«La vida ante sí», Roman Gary

Puntuación: 4.5 de 5.

Siempre me decía que el tiempo viene lentamente del desierto, con sus caravanas de camellos y que no tiene prisa porque transporta la eternidad.

La vida ante sí, Roman Gary

Una novela con la que he disfrutado de principio a fin, de esas que parecen sencillas en la superficie pero que, sin darte cuenta, se quedan a vivir contigo. En La vida ante sí, firmada bajo el seudónimo de Romain Gary como Émile Ajar, la historia cobra una fuerza especial gracias a la voz de Momo, un niño que observa el mundo con una mezcla desconcertante de inocencia y lucidez. No es solo un narrador: es un filtro moral, emocional y casi filosófico que transforma todo lo que mira.

A través de su voz, nos adentramos en el Belleville de los años setenta, un barrio de París atravesado por la inmigración, la pobreza y la lucha diaria por sobrevivir. Pero lo verdaderamente potente es cómo esa dureza no se diluye por estar contada desde la infancia, sino que se intensifica.

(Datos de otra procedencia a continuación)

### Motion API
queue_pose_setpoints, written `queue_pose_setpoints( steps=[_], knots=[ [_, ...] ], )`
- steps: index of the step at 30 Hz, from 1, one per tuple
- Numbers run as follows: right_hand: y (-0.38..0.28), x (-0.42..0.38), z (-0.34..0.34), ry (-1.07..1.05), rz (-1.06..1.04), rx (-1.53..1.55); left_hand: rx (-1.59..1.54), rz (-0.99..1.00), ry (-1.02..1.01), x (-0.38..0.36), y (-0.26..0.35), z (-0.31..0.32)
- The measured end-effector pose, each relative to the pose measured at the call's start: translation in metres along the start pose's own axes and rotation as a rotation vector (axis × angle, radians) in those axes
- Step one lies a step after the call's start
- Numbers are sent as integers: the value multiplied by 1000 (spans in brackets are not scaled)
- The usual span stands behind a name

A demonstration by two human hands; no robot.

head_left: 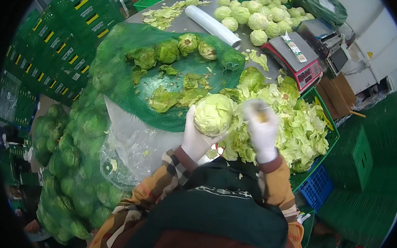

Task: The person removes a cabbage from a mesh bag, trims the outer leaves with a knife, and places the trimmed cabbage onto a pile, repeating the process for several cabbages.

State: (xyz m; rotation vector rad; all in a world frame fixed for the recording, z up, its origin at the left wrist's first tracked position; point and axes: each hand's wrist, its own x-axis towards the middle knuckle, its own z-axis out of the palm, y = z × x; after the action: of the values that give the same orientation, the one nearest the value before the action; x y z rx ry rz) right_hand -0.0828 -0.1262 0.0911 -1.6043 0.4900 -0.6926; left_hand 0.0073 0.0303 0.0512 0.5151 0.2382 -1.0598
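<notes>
A pale green cabbage (212,115) rests in my left hand (198,135), which wears a white glove and cups it from below and the left. To its right, over a heap of loose leaves (298,125), is my right hand (263,128), also white-gloved and blurred. Its fingers are curled round something small and yellowish that I cannot make out. The two hands are apart. Behind the cabbage, torn outer leaves (166,99) and several darker cabbages (167,51) lie on green netting (121,51).
Whole cabbages (258,21) are piled at the back, near a plastic roll (212,26) and a red-edged scale (293,55). Netted sacks of cabbages (75,162) stand at the left below stacked green crates (63,34). A blue crate (313,188) is at the lower right.
</notes>
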Motion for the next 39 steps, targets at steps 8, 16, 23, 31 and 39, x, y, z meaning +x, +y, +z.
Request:
queue_pose_setpoints(
  steps=[8, 16, 23, 31, 39],
  knots=[
    [19, 35, -86, 388, -277, -663, -516, -291, -367, 5, 2, -44],
    [13, -4, 8, -202, 78, -146, -259, -105, -418, 1, 33, -49],
    [29, 29, 5, -68, 368, 31, -67, -210, -375, 60, 54, -36],
    [203, 57, -44, 353, 260, -283, 235, -258, -303, 249, 119, 37],
    [218, 53, -38, 390, 115, -599, 372, -4, -195, 454, 158, 173]
  ],
)
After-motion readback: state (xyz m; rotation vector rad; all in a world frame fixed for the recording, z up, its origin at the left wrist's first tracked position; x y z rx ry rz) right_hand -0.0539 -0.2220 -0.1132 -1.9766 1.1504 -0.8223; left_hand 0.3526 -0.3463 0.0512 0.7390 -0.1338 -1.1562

Momo no embellece la realidad, pero tampoco la juzga: la describe con una naturalidad que desarma. Como cuando reflexiona:

La señora Rosa dice que la vida puede ser hermosa, pero que nadie ha dado con ella todavía y que entretanto, hay que vivir.

En esa frase aparentemente simple ya está contenida toda la filosofía del libro.

Para quien no conozca la historia, Momo es hijo de una prostituta y musulmán. Vive con la señora Rosa, una exprostituta judía que cuida a hijos de prostitutas a cambio de dinero. Ella arrastra el peso del pasado —las cicatrices del Holocausto, el miedo, la decadencia del cuerpo— mientras que él carga con una madurez precoz que conmueve. Su relación es el corazón de la novela: un vínculo improbable que convierte la miseria en refugio. No es un amor idealizado, sino uno profundamente humano, hecho de cuidado, de discusiones, de silencios y de una lealtad que no necesita palabras.

Uno de los mayores aciertos de la obra es su forma de narrar. El humor surge constantemente, pero no como alivio fácil, sino como una herramienta de revelación. Momo interpreta el mundo con una lógica propia que, sin proponérselo, deja en evidencia las contradicciones del mundo adulto. Frases como:

Creo que los que mejor duermen son los injustos porque todo les importa un bledo, mientras que los justos no pueden pegar ojo y por cualquier cosa se dan mala sangre. Si no, no serían justos.

No solo hacen sonreír, sino que golpean con una verdad incómoda. Es ahí donde la novela alcanza su mayor fuerza: en esa crítica feroz, pero aparentemente inocente, a una sociedad que ha normalizado la indiferencia, el racismo y la soledad.

Además, la historia se enriquece con una galería de personajes inolvidables que amplían el universo emocional del relato. Está el entrañable señor Hamil, con su amor por «Los miserables» de Victor Hugo, que actúa como un eco literario dentro de la propia novela; Lola, una exboxeadora travesti senegalesa que desafía cualquier etiqueta; o Nadine, cuya presencia aporta una luz inesperada en medio de tanta crudeza. Todos ellos, de algún modo, funcionan como pequeñas islas de humanidad en un entorno hostil.

Hay también una reflexión constante sobre la memoria y la pérdida de la inocencia. Momo lo expresa con una claridad brutal:

La primera vez que vi a la señora Rosa tendría yo tres años. Antes de esa edad, uno no tiene memoria y vive en la ignorancia. Yo dejé de ignorar con tres o cuatro años y a veces lo echo de menos.

Esa nostalgia por la ignorancia no es ingenua, es profundamente trágica: crecer aquí significa entender demasiado pronto cómo funciona el mundo.

Es una historia dura, sí, pero profundamente cálida. Habla de la vejez, la enfermedad, la identidad, el racismo o incluso la eutanasia, pero lo hace sin moralizar, sin imponer respuestas. Más bien plantea preguntas incómodas y deja que el lector conviva con ellas. El sótano de la señora Rosa —íntimo, oscuro, casi simbólico— se convierte en uno de los espacios más poderosos del libro: un lugar donde el miedo, la dignidad y el amor se entrelazan.

Y si hay algo que queda resonando al cerrar la novela, no es una lección cerrada, sino una certeza emocional difícil de ignorar: no se puede vivir sin alguien a quien amar. Aunque ese alguien sea, como dice Momo, “una vieja prostituta judía”. Porque al final, en medio de toda la fealdad del mundo, lo que Gary construye es un canto inesperado —y profundamente honesto— a la necesidad de afecto, de compañía y de sentido.